A powerful rainstorm has unleashed chaos in San Diego, disrupting holiday travel and forcing hundreds of the city's most vulnerable residents to flee a flooded homeless shelter as the new year began.
Record Rainfall Triggers Emergency Evacuation
On New Year's Day, a severe storm dumped approximately 2in (5cm) of rain on San Diego, breaking local records and prompting multiple water rescues. The intensity of the downpour, equivalent to a typical month's rainfall, led officials to evacuate the Bridge shelter, a large tented facility in the city's downtown.
About 325 men and women were hurriedly moved to a gymnasium in a nearby park for safety. This marked the third evacuation of the shelter in just seven years, with similar incidents occurring in 2018 and 2024.
"Not a great start to the new year," remarked Bob McElroy, CEO of the Alpha Project, the non-profit operating the shelter. The storm ravaged the property at a critical time, exacerbating an existing shortage of beds for those in need of shelter.
A Wider Pattern of Climate-Fuelled Disruption
The deluge in Southern California is part of a series of heavy winter storms that prompted Governor Gavin Newsom to declare a state of emergency. The region remains vulnerable, having been devastated by wildfires less than a year ago. The National Weather Service issued flood watches, warning that areas near recent burn scars were at high risk of flash flooding and debris flows.
Experts directly link the increasing frequency of such extreme weather events to climate change. Recent research underscores that people experiencing homelessness are disproportionately affected by these disasters. "We're definitely seeing more homelessness, more housing disruption, as a result of these disasters," Steve Berg of the National Alliance to End Homelessness told NBC News in 2023.
These events create a vicious cycle: they reduce the overall housing supply, making it even harder for those who lose their homes to find affordable alternatives. According to the Internal Displacement Monitoring Centre, 11 million people in the United States were displaced by natural disasters in 2024 alone.

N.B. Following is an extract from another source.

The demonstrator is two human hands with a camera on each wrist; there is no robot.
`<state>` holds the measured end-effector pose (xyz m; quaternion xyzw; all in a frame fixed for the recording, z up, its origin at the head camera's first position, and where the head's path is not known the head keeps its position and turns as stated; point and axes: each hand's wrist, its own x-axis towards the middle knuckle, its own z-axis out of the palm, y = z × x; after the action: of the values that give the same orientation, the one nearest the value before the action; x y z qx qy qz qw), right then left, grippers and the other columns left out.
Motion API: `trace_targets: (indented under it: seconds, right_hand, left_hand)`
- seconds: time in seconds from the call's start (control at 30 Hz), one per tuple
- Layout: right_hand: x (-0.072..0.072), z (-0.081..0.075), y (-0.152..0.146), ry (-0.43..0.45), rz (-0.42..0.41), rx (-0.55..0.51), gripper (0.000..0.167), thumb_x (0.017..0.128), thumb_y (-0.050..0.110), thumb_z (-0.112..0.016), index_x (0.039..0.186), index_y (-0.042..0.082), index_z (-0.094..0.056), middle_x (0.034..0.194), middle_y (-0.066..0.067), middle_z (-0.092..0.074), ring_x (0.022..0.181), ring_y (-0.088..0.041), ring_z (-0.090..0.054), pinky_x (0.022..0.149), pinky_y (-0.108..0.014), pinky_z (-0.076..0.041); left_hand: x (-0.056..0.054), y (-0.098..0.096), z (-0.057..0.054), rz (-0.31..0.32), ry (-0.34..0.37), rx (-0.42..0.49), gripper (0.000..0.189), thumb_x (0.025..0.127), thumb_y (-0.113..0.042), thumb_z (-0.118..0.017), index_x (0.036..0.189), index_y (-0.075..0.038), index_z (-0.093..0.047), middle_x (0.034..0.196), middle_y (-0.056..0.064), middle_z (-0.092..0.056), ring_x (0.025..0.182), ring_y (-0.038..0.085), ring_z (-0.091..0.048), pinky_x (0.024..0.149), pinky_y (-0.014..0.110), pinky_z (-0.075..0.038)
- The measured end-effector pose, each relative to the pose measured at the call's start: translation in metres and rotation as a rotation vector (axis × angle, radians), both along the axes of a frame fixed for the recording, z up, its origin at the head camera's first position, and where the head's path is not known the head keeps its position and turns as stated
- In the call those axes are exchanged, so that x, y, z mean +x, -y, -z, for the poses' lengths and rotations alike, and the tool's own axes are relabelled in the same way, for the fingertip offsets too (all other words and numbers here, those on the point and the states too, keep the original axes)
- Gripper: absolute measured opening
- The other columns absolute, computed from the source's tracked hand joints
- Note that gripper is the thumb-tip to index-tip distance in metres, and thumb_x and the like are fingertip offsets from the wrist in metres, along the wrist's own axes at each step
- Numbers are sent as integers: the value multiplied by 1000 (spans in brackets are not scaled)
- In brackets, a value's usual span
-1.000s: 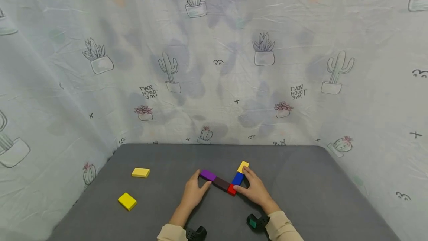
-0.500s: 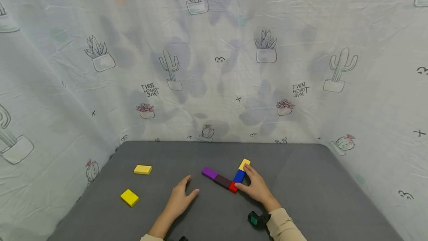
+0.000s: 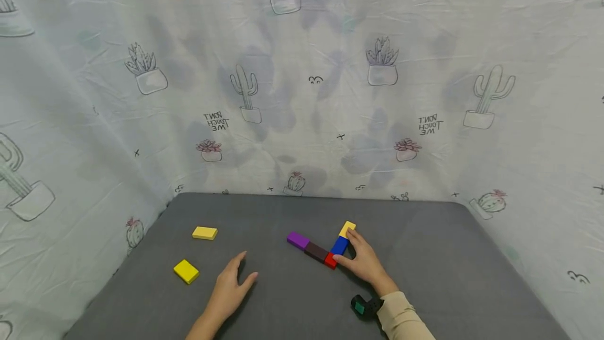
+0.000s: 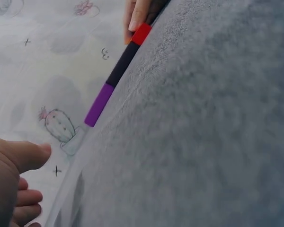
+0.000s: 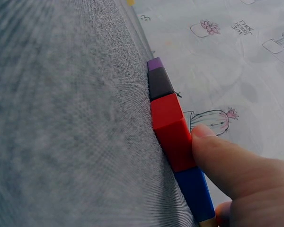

The Human Cost of Recurring Disaster
The impact on individuals is profound and repeated. One shelter resident described wading through waist-deep water during the 2024 flood, stating, "It takes a lot to scare me, and that scared me." Yet, amidst the disruption, resilience persists.
Michael Coats, 68, who evacuated with his wife, maintained a determined optimism. "I call him God," Coats told a local broadcaster. "It gives me my inspiration to keep trudging through this... to where I will end up one day" reunited with his wife in a home of their own.
The situation in San Diego reflects a broader, troubling trend. A report from Georgetown Environmental Law Review notes that disasters displace both housed and unhoused people. While temporary measures can address immediate evacuation needs, the permanent loss of housing stock creates long-term scarcity. This was starkly illustrated in Maui, Hawaii, where homelessness surged by 83% following devastating wildfires in 2023.
As extreme weather becomes more commonplace, the crisis highlights the urgent need for resilient infrastructure and housing policies that protect society's most at-risk populations from the escalating impacts of a changing climate.